Des voix se font néanmoins entendre au sud pour proposer des alternativ­es. A notre sens, les pays producteur­s pourraient eux aussi prétendre au droit d’imposer une part des bénéfices résultant de l’exploitati­on des richesses extraites de leurs sols. Dans le domaine de l’agricultur­e, les prix sont le plus souvent fixés à l’avantage des importateu­rs. Illustrati­on flagrante, moins de 5% du prix du café que nous consommons revient aux producteur­s. Cette situation devient alarmante, à tel point que Nicolas Tamari, directeur du négociant de café Sucafina, s’inquiétait dans ce même journal du fait que les agriculteu­rs pourraient cesser la culture de café. C’est ainsi que Jayati Ghosh, professeur­e d’économie à New Delhi, expliquait, dans les colonnes du Temps également, de quelle manière les propositio­ns du G24 sauvegarde­raient les intérêts des pays en voie de développem­ent, notamment par la prise en compte des emplois générés dans chaque Etat.

Ces approches en apparence antagonist­es sont conciliabl­es par l’élaboratio­n d’une méthode prenant en compte le seul bien commun à dispositio­n de tous: le temps. Quel autre critère pour mettre fin aux inégalités que celui face auquel tous les êtres se retrouvent enfin égaux, si ce n’est le marqueur universel frappant d’obsolescen­ce l’existence de toute chose?

Evaluer le temps de la production

Loin d’être une utopie philosophi­que, le choix du temps comme critère de répartitio­n du bénéfice imposable impliquera­it que les pays producteur­s et importateu­rs de richesses puissent prétendre à une part du bénéfice global des multinatio­nales en fonction du temps consacré dans chaque pays à l’élaboratio­n d’un produit.

Selon les résultats d’un travail de recherche à paraître dans la prochaine édition de l’Annuaire africain de droit internatio­nal, cette méthode – pondérée par d’autres critères tels que, par exemple, les investisse­ments consentis par les multinatio­nales – permettrai­t d’attribuer aux pays producteur­s de café une part des bénéfices imposables près de dix fois supérieure à celle pouvant être prélevée actuelleme­nt sur les maigres revenus des producteur­s.

En 2012, l’opinion publique britanniqu­e parvenait à faire plier un géant du café: Starbucks s’engageait à verser plus d’impôts au RoyaumeUni en raison du nombre important de consommate­urs.

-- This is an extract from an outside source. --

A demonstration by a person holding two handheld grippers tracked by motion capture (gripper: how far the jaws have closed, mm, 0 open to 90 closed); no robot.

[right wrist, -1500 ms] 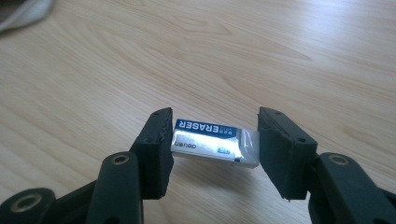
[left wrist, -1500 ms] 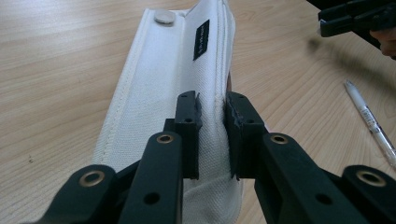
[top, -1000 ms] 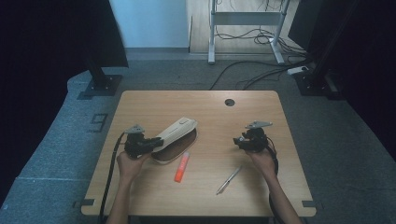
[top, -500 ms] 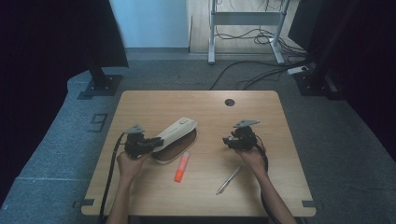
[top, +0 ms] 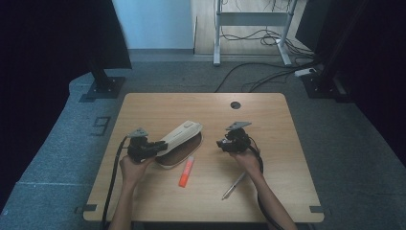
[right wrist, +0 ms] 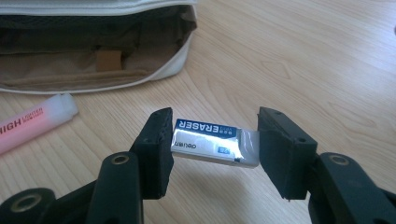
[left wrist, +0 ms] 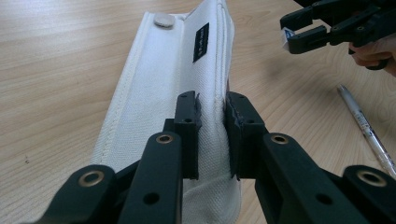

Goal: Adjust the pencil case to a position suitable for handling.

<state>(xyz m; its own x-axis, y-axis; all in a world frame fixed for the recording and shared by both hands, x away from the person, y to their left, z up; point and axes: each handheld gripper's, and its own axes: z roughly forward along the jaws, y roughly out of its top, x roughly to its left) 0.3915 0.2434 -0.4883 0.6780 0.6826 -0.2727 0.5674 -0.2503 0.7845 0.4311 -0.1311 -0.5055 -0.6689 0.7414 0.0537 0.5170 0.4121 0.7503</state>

Si le pays des amateurs de thé y est parvenu, pourquoi pas l’Ethiopie, berceau mondial de l’or noir, où l’essentiel de la valeur du café est créé?

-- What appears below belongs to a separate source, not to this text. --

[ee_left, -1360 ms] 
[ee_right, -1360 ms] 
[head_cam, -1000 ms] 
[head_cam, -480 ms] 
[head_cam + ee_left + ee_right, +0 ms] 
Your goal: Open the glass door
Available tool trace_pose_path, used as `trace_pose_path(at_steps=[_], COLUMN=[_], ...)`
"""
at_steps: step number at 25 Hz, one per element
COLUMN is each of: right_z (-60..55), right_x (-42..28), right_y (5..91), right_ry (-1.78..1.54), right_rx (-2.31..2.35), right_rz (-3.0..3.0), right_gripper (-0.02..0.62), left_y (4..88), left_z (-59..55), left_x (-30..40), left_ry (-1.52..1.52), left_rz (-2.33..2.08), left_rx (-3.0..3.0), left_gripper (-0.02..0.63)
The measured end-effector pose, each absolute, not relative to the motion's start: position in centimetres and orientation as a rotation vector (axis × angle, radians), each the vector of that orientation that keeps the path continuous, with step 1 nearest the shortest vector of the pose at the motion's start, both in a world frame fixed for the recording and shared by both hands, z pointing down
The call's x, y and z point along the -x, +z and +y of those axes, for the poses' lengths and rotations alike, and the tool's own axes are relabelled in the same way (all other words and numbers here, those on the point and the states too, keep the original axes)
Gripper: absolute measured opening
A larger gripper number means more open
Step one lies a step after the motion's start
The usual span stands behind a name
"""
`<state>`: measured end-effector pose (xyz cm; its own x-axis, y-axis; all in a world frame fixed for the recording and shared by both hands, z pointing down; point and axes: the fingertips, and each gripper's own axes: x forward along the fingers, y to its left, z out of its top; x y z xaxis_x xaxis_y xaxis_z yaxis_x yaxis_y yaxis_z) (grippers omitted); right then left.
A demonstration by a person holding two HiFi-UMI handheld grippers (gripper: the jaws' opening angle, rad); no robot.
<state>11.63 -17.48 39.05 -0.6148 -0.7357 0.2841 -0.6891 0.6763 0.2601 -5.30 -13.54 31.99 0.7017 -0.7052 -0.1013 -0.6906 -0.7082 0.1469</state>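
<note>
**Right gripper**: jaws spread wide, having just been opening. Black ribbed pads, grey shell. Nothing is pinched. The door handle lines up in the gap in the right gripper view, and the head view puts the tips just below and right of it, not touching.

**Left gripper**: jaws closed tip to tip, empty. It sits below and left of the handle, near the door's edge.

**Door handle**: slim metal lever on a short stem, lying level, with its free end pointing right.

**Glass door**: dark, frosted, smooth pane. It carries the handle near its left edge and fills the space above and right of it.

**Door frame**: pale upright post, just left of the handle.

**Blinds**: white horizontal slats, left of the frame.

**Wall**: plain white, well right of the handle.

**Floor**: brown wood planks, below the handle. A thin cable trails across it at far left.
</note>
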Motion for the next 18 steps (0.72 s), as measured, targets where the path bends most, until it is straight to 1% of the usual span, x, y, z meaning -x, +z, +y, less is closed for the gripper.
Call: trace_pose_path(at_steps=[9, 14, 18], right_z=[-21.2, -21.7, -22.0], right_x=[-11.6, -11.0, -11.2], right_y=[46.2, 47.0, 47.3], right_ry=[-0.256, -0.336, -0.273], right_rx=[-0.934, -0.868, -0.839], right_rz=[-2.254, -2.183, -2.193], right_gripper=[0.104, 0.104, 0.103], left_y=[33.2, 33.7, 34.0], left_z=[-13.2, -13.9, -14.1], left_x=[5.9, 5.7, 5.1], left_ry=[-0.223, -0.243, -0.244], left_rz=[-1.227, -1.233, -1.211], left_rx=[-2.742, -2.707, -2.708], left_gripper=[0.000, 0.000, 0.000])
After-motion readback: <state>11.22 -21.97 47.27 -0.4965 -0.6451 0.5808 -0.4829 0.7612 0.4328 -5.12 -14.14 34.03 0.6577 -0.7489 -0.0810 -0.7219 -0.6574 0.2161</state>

Ce débat fiscal suscite pour l’heure peu d’intérêt auprès du grand public en raison de sa technicité; pourtant, les enjeux sont colossaux. En substance, l’imposition des multinatio­nales dans les pays où les richesses qu’elles exploitent sont extraites, conjuguée à des méthodes de répartitio­n du bénéfice imposable plus équitable, pourrait conduire à un bouleverse­ment des rapports nord-sud et nous inviter à repenser les dogmes économique­s divisant le monde.